There was no need for a sequel because, once you've wiped out the cosmos, there's nowhere left for a sequel to roll: the full scope of the idea had already been explored. Additionally, Katamari Damacy itself was an anti-capitalist statement. We have too much, it said. If only we could gather all of humanity's idiotic clutter and fire it into space, then perhaps we would be free again. As such, the very concept of a Katamari sequel goes against the spirit of Katamari. And yet here we are: caught in a feedback loop, playing Katamari Forever.

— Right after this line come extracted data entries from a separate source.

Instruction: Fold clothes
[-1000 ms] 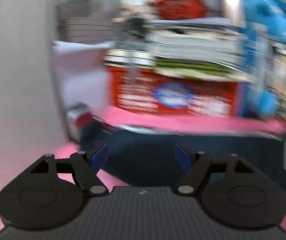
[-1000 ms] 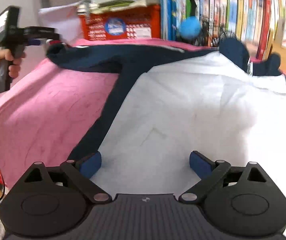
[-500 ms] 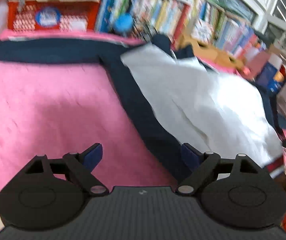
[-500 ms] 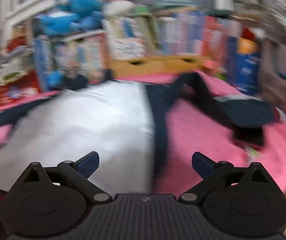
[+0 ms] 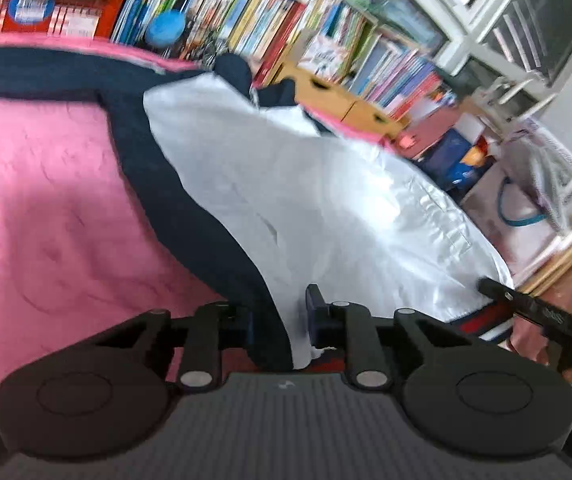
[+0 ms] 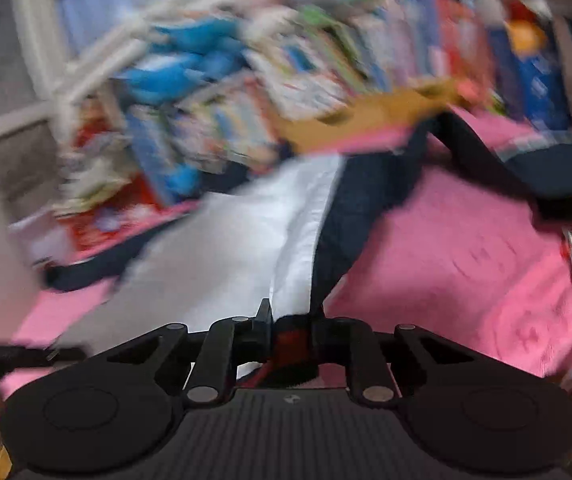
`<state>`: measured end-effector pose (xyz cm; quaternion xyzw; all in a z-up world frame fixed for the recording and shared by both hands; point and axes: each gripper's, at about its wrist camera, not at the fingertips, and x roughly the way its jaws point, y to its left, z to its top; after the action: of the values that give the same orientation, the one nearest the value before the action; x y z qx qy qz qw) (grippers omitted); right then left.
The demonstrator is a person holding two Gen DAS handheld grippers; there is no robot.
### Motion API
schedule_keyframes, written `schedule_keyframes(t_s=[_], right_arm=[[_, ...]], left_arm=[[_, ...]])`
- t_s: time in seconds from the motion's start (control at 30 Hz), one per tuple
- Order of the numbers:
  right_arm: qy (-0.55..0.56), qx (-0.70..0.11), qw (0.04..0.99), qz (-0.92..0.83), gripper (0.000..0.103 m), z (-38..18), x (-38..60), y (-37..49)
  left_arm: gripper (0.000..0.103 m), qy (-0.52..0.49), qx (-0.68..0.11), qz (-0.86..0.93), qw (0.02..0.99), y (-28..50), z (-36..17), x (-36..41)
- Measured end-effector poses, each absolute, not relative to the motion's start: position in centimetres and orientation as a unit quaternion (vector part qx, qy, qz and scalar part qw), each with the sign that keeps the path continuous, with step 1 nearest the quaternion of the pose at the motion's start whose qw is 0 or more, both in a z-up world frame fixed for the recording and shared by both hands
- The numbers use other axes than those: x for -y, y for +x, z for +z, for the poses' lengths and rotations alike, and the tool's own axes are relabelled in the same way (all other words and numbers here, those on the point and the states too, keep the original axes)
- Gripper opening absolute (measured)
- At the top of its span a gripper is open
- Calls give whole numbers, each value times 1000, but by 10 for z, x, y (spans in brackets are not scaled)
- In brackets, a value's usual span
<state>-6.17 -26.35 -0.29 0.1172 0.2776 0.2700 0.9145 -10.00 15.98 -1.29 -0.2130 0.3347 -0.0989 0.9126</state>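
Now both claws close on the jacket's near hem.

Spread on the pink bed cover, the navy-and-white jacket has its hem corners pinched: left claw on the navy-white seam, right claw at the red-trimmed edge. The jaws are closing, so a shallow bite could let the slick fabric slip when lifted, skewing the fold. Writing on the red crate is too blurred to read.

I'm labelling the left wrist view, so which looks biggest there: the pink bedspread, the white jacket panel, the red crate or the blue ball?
As they look in that view:
1. pink bedspread
2. white jacket panel, close behind and nearer the lens, so that order is unsure
3. red crate, cut off by the frame
4. blue ball
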Motion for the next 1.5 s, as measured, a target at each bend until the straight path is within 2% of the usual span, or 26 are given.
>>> schedule_keyframes(t_s=[0.07,0.13,0.23,0.3,0.37,0.4,0.43,0.5,0.53,0.6,0.67,0.73,0.77,0.83,0.87,0.93,1.1,1.2,1.3,1.4,1.5], right_arm=[[81,-277,906,309,28,10,262,-77],[39,-307,899,311,42,6,255,-83],[-7,-374,882,286,44,-14,243,-81],[-43,-388,881,266,45,-15,239,-83],[-76,-379,889,245,60,-7,240,-86],[-80,-356,901,234,78,4,244,-85],[-83,-334,912,223,88,14,248,-83],[-82,-283,931,216,89,37,252,-76],[-82,-260,937,219,90,45,250,-71],[-84,-217,945,228,93,57,236,-52],[-92,-200,948,231,93,55,205,-22],[-99,-204,944,242,91,43,167,13],[-96,-217,939,249,88,33,150,31],[-89,-259,926,260,73,12,119,66],[-87,-285,918,262,59,0,105,84],[-91,-315,911,249,55,-22,87,107],[-82,-313,919,226,62,-46,76,133],[-57,-320,920,221,79,-52,85,144],[-55,-325,918,219,88,-54,87,153],[-58,-322,921,211,88,-52,90,151],[-34,-291,936,193,88,-41,115,127]], left_arm=[[23,-194,-336,-90,917,-109,-5,-171],[27,-183,-346,-77,917,-115,-6,-180],[28,-177,-381,-64,905,-117,-21,-181],[31,-151,-393,-68,904,-123,-24,-176],[35,-123,-397,-75,907,-128,-19,-175],[36,-109,-397,-78,908,-131,-17,-175],[37,-98,-395,-76,910,-133,-13,-177],[42,-75,-389,-65,916,-133,-3,-183],[51,-64,-381,-55,921,-134,3,-186],[61,-42,-365,-35,929,-136,14,-192],[61,-26,-340,-16,940,-134,25,-196],[67,-25,-307,-3,951,-124,33,-196],[69,-26,-288,2,957,-114,36,-195],[72,-29,-264,7,964,-87,38,-190],[72,-32,-258,5,966,-71,36,-185],[72,-36,-253,-8,967,-41,28,-170],[72,-29,-269,-23,962,28,-2,-136],[72,18,-289,-4,957,48,-28,-117],[74,68,-319,27,945,56,-52,-111],[87,75,-321,48,943,51,-61,-121],[92,42,-329,51,942,50,-63,-135]])
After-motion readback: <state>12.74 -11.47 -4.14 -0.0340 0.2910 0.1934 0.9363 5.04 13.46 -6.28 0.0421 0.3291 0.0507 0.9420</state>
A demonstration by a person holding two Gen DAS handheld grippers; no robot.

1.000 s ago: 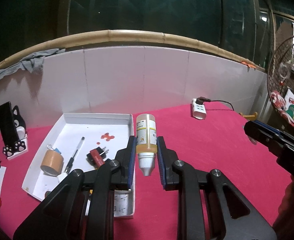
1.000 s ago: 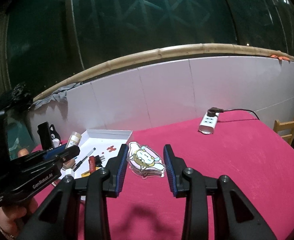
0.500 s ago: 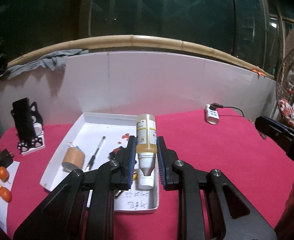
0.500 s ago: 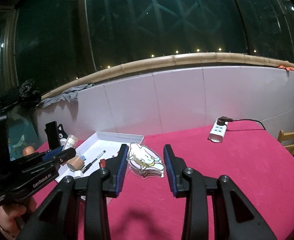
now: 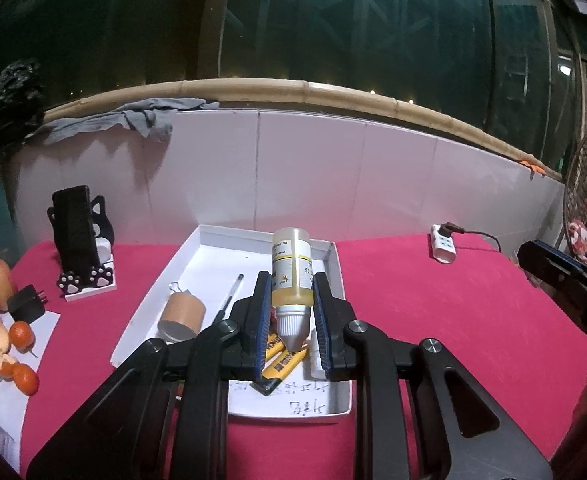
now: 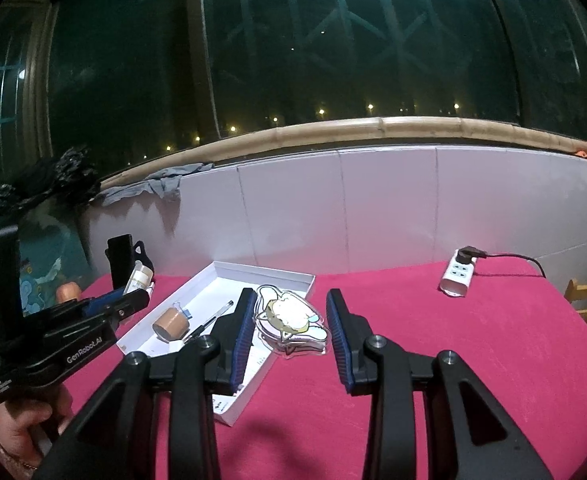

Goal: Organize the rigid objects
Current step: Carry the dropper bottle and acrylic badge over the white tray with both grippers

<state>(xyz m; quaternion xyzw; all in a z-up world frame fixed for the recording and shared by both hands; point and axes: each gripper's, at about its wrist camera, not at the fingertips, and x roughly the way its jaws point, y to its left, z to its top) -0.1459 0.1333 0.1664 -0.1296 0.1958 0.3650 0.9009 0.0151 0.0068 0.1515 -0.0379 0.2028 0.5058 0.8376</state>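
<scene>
My left gripper (image 5: 292, 320) is shut on a small bottle (image 5: 291, 276) of yellow liquid, held nozzle-down over the near part of the white tray (image 5: 333, 408). The tray holds a tape roll (image 5: 181, 316), a pen (image 5: 229, 294), a binder clip and yellow-and-black items under the bottle. My right gripper (image 6: 291, 334) holds a flat clear cartoon-figure charm (image 6: 291, 322) between its pads, above the tray's right rim (image 6: 285, 276). The left gripper also shows in the right wrist view (image 6: 105, 312).
A cat-shaped phone stand (image 5: 79, 244) with a dark phone stands at the left. Oranges (image 5: 21, 336), a peach and a black charger (image 5: 25, 306) lie at the far left. A white power strip (image 5: 443, 244) lies at the back right on the red cloth. A white wall bounds the back.
My left gripper has carried the bottle left, from over the tray's right rim to above the tray's near end. My right gripper with the charm has drifted slightly towards the tray.
</scene>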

Katamari Forever, just like every other sequel in the series, plays very much like Katamari Damacy. The core campaign presents 30 stages, each one featuring a larger katamari ball and requiring you to roll up ever-larger objects until, in the end, you are rolling up stars and planets. It is consigned by the brilliant comprehensiveness of the original to add mere bulk to the format and for that reason, no doubt, Takahashi has had no involvement with this forthcoming PlayStation 3 release. Perhaps it's his distance from the project that has redoubled the resolve of its creators - who have been working on the game since may 2008 - as, right from the off, it's clear that Namco is eager that Katamari Forever deliver, if not the first Katamari experience, then at very least the definitive Katamari experience.